American actress, performance artist, singer

Ann Magnuson is an American actress, performance artist, and nightclub performer. She was described by The New York Times in 1990 as "An endearing theatrical chameleon who has as many characters at her fingertips as Lily Tomlin does".

A founding member of the 1980s band Bongwater, Magnuson starred in the ABC sitcom Anything but Love (1989–92). Her film appearances include The Hunger (1983), Making Mr. Right (1987), Clear and Present Danger (1994), Panic Room (2002), and One More Time (2015).

==Early life and career==
Magnuson was born in Charleston, West Virginia, to a journalist mother and a lawyer father. She had a brother, Bobby, who died in 1988 of complications from AIDS. She attended Holz Elementary and George Washington High School in Charleston. After graduating from Denison University in 1978, she moved to New York City and was a DJ and performer at Club 57 and the Mudd Club in Manhattan around 1979 through the early 1980s. She created such characters as Anoushka, a Soviet lounge singer, wearing a wig backwards and singing mock-Russian lyrics to pop music standards, and separately sang in an all-girl percussion group, Pulsallama, whose 1982 single "The Devil Lives In My Husband's Body" was a housewife's lament of a spouse who appears to be possessed.

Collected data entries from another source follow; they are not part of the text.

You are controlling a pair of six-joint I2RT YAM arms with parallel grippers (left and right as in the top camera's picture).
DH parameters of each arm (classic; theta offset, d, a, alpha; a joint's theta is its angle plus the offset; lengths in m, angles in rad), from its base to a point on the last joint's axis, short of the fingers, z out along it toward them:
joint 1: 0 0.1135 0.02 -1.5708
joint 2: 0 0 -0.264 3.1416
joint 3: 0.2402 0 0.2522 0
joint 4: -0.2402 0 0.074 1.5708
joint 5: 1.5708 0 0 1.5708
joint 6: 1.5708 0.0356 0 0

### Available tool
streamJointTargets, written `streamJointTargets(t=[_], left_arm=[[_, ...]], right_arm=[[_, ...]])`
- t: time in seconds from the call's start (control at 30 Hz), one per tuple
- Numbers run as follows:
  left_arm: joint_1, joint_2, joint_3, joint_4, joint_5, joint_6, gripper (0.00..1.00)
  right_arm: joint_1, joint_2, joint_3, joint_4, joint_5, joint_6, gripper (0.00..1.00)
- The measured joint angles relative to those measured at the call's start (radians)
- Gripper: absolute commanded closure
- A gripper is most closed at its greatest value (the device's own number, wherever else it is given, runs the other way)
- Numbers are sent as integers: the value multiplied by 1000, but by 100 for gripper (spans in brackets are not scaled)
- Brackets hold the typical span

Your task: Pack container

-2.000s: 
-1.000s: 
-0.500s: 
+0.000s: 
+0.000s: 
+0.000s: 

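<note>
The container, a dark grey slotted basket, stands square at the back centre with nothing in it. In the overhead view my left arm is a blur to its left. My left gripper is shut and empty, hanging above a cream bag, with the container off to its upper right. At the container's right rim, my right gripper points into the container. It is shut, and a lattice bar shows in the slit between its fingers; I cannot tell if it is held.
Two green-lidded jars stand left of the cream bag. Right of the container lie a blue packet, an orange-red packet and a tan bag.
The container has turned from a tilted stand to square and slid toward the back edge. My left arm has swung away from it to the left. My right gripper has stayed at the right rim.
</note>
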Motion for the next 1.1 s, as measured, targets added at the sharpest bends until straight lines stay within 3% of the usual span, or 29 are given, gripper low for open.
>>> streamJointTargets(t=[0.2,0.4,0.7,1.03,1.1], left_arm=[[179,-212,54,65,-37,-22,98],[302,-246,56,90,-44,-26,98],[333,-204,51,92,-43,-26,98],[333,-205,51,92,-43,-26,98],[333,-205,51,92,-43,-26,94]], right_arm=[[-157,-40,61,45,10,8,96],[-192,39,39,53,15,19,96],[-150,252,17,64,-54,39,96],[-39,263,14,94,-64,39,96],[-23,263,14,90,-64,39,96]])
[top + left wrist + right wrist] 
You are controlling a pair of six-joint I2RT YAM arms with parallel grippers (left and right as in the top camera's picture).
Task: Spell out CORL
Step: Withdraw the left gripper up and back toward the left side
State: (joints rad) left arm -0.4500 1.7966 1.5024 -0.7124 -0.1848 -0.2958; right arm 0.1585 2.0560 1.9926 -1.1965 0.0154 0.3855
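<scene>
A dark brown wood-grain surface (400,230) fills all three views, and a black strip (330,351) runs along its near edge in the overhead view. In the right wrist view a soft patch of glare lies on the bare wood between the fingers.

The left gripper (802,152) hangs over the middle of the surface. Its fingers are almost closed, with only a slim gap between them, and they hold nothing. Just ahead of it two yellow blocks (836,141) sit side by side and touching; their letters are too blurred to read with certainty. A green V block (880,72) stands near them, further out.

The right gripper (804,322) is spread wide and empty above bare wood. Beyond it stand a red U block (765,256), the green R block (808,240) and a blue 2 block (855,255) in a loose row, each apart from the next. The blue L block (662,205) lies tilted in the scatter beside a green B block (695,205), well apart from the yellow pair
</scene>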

Later, in 1987, Magnuson fronted the satirical faux-heavy metal band Vulcan Death Grip.

In an interview for the 2002 WETA-TV PBS special Lance Loud! A Death in An American Family, Magnuson credited the idea of Lance Loud — a member of an all-American family filmed day-in/day-out for the landmark PBS documentary An American Family, who came out as gay during the course of that documentary miniseries — with inspiring her to leave West Virginia for New York:
I watched An American Family alone in the kitchen and none of my other family members were interested in it, and I was fascinated, as everybody my age was, by Lance, and I really think that's what got me there. I immediately started hanging out at all the clubs that he hung out in, and I wanted to go to the places that I'd seen on television. ... I met him in 1978 when I got to New York City and was hanging out at CBGB. ... I honestly can't remember the exact moment but I know I was dazzled. I was just this little hick from West Virginia and I was meeting a celebrity, an icon, somebody who had made it.

Magnuson made her film debut in the 1981 film Vortex.

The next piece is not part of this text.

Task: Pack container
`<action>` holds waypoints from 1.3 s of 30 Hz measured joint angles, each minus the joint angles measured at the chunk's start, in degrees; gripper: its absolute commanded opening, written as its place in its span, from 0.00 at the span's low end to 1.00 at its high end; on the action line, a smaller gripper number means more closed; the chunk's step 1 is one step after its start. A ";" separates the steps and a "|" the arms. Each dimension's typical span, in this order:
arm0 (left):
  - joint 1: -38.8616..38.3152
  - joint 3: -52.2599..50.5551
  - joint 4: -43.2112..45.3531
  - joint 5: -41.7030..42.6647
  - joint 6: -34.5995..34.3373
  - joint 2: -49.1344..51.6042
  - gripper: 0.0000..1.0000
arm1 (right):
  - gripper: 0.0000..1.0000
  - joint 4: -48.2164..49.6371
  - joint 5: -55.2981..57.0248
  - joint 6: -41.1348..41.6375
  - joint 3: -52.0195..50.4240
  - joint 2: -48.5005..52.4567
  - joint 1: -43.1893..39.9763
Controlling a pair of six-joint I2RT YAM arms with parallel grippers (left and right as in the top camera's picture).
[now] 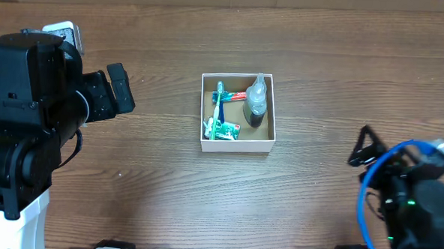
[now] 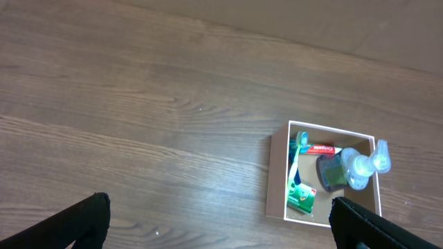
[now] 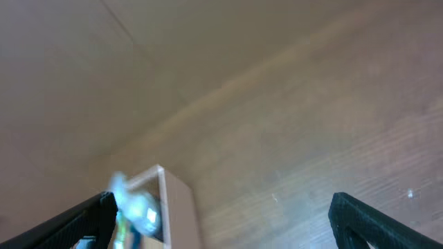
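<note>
The container (image 1: 234,147), a small square white-walled box with a brown inside, sits mid-table. It holds a clear spray bottle (image 1: 256,100), a red toothpaste tube (image 1: 235,96), a green-headed toothbrush (image 1: 217,108) and a green packet (image 1: 225,130). It also shows in the left wrist view (image 2: 277,176) and, blurred, in the right wrist view (image 3: 176,204). My left gripper (image 1: 121,87) is open and empty, well left of the box. My right gripper (image 1: 364,146) is open and empty, at the right near the front edge.
The left arm's bulky black body (image 1: 27,108) fills the left side. The right arm with a blue cable (image 1: 386,158) sits at the lower right. Bare wooden table (image 1: 322,61) surrounds the box.
</note>
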 measured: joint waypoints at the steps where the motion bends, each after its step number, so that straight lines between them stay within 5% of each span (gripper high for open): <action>1: 0.00 0.00 -0.02 0.00 0.00 0.00 1.00 | 1.00 0.76 -0.04 0.07 -3.91 -2.03 0.02; 14: 0.00 0.00 0.00 0.00 0.00 0.00 1.00 | 1.00 4.42 -0.37 0.22 -30.40 -21.59 0.00; 39: 0.00 0.00 0.00 0.00 0.00 0.00 1.00 | 1.00 -0.39 -0.39 0.20 -34.03 -25.46 0.00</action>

In the late '70s and early '80s, Magnuson ran Club 57, located in the basement of the Polish National church. It became a center of a world that included Keith Haring, Kenny Scharf, and many others from New York's budding graffiti and downtown scenes. Club 57 was known for its theme nights such as Reggae Miniature Golf and Model World of Glue Night.

==Prominence==
A fixture of the Manhattan downtown club scene of the 1980s, Magnuson gained attention with her role as a snarky cigarette girl in director Susan Seidelman's 1985 independent film hit Desperately Seeking Susan, which also helped launch the acting career of singer Madonna. Magnuson went on to star in Seidelman's Making Mr. Right (1987), a poorly received science-fiction romance about an android played by John Malkovich.

Concurrently, Magnuson developed an underground following as lead vocalist of the band Bongwater, formed in 1985 with producer-musician Mark Kramer. Bongwater released four avant garde albums and a debut EP before breaking up in 1992 with a legal battle between Magnuson and Kramer that lasted through at least 1996 and ended with the bankruptcy of Kramer's independent-music label Shimmy-Disc.

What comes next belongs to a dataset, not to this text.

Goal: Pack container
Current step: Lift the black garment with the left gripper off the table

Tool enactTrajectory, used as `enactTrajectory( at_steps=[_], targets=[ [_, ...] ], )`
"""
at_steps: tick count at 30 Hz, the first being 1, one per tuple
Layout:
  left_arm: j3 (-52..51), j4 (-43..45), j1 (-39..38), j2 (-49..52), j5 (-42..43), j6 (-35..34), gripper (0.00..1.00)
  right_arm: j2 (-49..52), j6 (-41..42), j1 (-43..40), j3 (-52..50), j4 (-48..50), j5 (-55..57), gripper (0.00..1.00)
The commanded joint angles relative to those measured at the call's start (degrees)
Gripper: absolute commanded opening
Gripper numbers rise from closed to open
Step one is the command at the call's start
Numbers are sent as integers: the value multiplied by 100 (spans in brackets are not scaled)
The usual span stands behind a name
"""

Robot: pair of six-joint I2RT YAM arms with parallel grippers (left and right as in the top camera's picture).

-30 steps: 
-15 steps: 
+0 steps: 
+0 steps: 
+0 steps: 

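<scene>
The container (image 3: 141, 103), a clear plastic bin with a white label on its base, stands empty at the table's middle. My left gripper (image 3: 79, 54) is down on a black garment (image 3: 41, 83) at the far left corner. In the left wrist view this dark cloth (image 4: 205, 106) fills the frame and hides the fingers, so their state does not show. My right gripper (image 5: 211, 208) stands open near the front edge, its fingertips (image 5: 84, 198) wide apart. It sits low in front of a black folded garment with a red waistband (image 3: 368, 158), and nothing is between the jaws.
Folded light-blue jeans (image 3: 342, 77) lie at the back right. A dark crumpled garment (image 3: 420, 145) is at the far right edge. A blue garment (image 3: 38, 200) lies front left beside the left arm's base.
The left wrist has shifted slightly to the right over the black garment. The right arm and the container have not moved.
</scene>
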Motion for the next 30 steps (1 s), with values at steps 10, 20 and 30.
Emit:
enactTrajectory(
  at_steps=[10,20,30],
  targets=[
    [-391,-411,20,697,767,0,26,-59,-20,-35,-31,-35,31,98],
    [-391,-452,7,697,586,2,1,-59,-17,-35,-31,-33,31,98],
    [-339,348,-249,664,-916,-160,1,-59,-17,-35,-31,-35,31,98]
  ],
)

Magnuson's 15-minute video performance piece "Made for Television", self-produced in 1981, ran on the WNET-PBS series Alive from Off-Center. Her satiric featurette found her playing close to 50 roles in a "channel-hopping" series of visual bites parodying television programming game shows to TV films to televangelists. As art critic Sarah Valdez described it, "a bewigged Ann Magnuson consecutively inhabits, at a rate faster than any channel surfer could keep up with, an outlandish, uproariously unfortunate range of female stereotypes". It was later released by HBO Home Video, together with the Cinemax cable-TV special Vandemonium (1987), in which Magnuson starred in a mostly solo stage piece with appearances by actor-singer Meat Loaf, performance artist Joey Arias, and actor-monologist Eric Bogosian. Magnuson also co-hosted Alive from Off Center during its 1988 season, taking over from fellow performance artist Laurie Anderson, who had hosted the series the year before.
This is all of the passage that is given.